Love redeems fear by love, not force, embracing freedom with the gaze of grace and kiss of peace.  Co-inherence is a realm of co-operation, not an abuse of power, transfiguring predestination to become predestination by love to love.  Fear misconstrues love by forcefully imposing itself on love, strangely corrupting incorruptible love, not of course in reality, but in deceptive appearance.  When the holy city of Rome fell to the military power of the Goths in AD 410, Holy Co-inherence did not fall but rose again in the city of prophets, priests and kings, the holy city of Byzantium.  The throne of Byzantium lasted for a thousand years, when, in 1453, Islamic forces defeated the Byzantine empire, whilst secretly preserving the principle of co-inherence concealed at the heart of Sufi wisdom.  The cross was the icon of love adored by the populace in every Byzantine basilica, ensuring that the presence of co-inherence was never completely forgotten.   The beloved’s love anointed Christ for the cross, recognising him when he spoke her name, Mary, at the entrance to the empty tomb.  Love continues to resurrect the dead in his Name, remembered by a bloodless sacrifice, communicated by the Spirit in many tongues.

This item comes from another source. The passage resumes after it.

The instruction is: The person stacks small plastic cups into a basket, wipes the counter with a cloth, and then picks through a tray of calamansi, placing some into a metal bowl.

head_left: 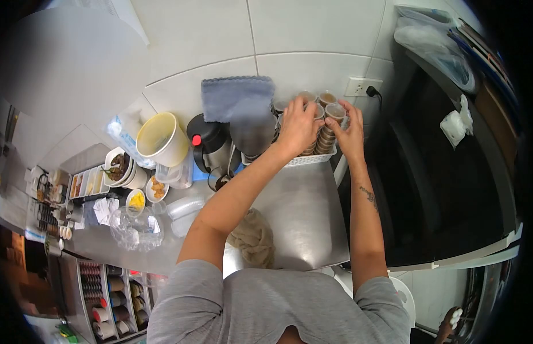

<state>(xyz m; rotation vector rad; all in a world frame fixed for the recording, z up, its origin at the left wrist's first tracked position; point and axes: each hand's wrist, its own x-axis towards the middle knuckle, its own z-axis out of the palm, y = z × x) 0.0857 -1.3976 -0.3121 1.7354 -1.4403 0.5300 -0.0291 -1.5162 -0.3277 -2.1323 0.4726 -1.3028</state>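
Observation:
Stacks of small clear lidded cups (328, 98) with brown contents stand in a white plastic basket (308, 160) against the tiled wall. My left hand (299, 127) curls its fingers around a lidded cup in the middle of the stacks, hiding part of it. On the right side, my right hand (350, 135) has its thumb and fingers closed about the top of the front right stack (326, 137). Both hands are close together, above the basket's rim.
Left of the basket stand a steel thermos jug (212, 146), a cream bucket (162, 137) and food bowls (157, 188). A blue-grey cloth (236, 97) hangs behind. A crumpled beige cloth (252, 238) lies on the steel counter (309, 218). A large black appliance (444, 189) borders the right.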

Not all fear eternally resists love; only the mindless fear that does not know what it is doing.  Reasonable fear defends love to preserve it from violation, enabling love to love fear without despising or subjecting it.   Reasonable fear, then, is never a defeated enemy of love    Patience gives fear time to trust love, time to begin to abide in love, time to delight in the light and glory of love.  Although love may be instinctlivly unnatural to fear, it is perfectly natural for love to befriend fear.  Indeed, for wisdom, love is a way of co-inherence, saving fear from itself.  Odes of co-inherence inspire songs of love, cosmic resonances of the Song of Songs, long neglected by fear, though dearly loved among bridal circles of the Lamb in the Orient.  Co-inherence embraces fear with a gaze and kiss of grace, but fear is afraid the kiss of grace betrays conditional love.  No wonder fear, long ago, suppressed the Gospels of Philip and Mary Magdalene, preferring to forget than to remember bridal co-companionship.  Mysteries of glory include mysteries of love that wisdom discerns but fear desecrates over and over again.  Co-inherent love bears the heavy burdens of fear out of love, exchanging fear for love by giving up love’s life for fear, in fear’s stead.  Christ’s sacrificial love is timeless glory, unveiling thrice holy love, revealing the mysteries of timeless Co-inherence in the temporal unfolding of glory’s moving completeness.